To screen for potential microRNAs contributing to the ketamine-induced neurotoxicity, we used human miFinder miRNA PCR arrays (Qiagen) which screen 84 microRNAs. For the arrays, a master mix (25 μL/well) containing the template cDNA (4.5 ng/well), RNase-free water, universal primer and miScript SYBR Green (Qiagen) was prepared according to the manufacturer’s instructions. The primers for each microRNAs to be analyzed come lyophilized in the wells of the array plates. To confirm the array results, validation assays were performed in which the three cDNA samples used for the arrays were each run in triplicate on the same PCR run.

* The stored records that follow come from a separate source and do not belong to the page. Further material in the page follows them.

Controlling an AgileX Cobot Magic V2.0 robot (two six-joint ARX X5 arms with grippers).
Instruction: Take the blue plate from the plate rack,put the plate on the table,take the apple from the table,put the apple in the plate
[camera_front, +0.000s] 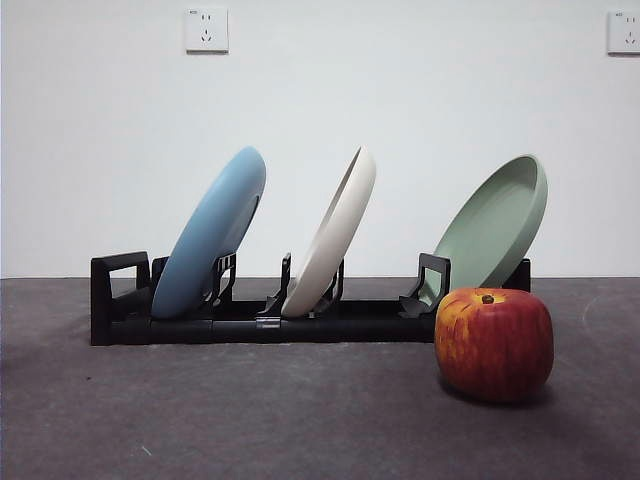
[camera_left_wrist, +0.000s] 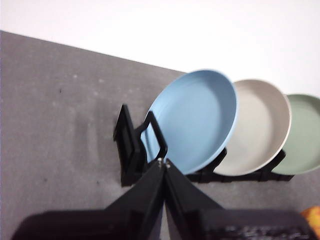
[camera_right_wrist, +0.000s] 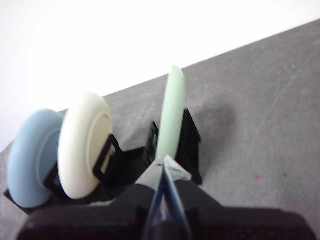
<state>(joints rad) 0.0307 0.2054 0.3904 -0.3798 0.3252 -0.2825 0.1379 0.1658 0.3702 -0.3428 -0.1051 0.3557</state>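
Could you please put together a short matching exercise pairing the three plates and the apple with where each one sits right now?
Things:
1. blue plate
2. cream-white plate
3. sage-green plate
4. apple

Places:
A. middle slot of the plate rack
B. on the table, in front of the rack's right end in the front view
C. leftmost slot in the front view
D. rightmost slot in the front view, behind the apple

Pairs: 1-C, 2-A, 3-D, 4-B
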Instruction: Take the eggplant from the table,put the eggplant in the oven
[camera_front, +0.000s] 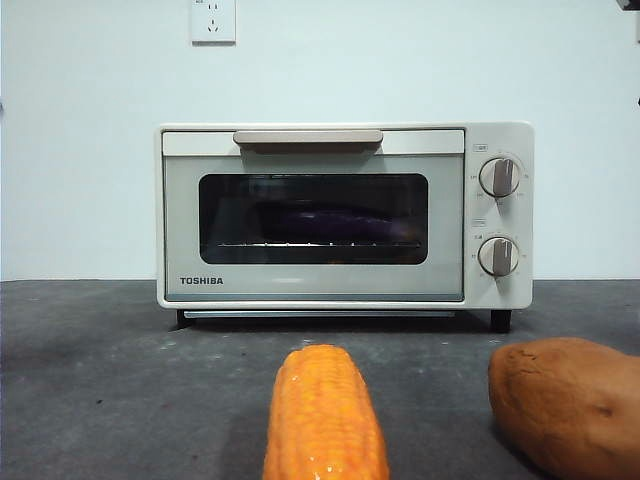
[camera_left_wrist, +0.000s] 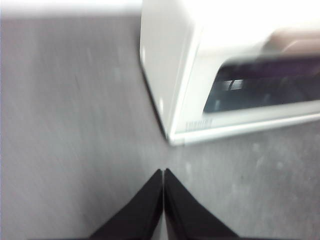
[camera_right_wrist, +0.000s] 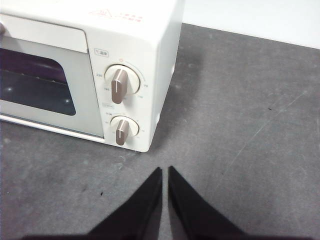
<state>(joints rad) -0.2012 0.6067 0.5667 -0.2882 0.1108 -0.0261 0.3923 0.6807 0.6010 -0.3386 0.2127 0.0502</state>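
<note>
The cream-white Toshiba oven (camera_front: 310, 290) stands at the back of the dark grey table (camera_front: 90, 380) with its door closed. Through the dark glass, a long dark purple shape, the eggplant (camera_front: 335, 220), lies on the wire rack. My left gripper (camera_left_wrist: 163, 171) is shut and empty, hovering above the table off the oven's (camera_left_wrist: 175, 75) left front corner; this view is blurred. Also shut and empty, my right gripper (camera_right_wrist: 165, 169) hangs over the table in front of the oven's (camera_right_wrist: 140, 45) knob side.
An orange-yellow corn cob (camera_front: 325, 420) lies near the front middle of the table. A brown sweet potato (camera_front: 570, 400) sits at the front right. A wall socket (camera_front: 212, 20) is on the white wall behind.
</note>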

The PCR was run using a BioRad iCycler for 15 min at 95°C followed by 40 cycles of: denaturation (15 s at 94°C), annealing (30 s at 55°C) and extension (30 s at 70°C). Melt curve and reverse transcriptase controls were run to ensure sample purity and primer specificity, respectively. The epoch nanodrop spectrophotometer was also used to assess RNA quality using the A260:A280 ratio. To be considered pure, the A260:A280 for an RNA sample must fall between 1.8 and 2.2. Samples with an A260:A280 ratio outside of this accepted range were not used for the studies. MicroRNAs that displayed a 1.3 fold change in expression between the ketamine and control treated cells were considered to be of interest.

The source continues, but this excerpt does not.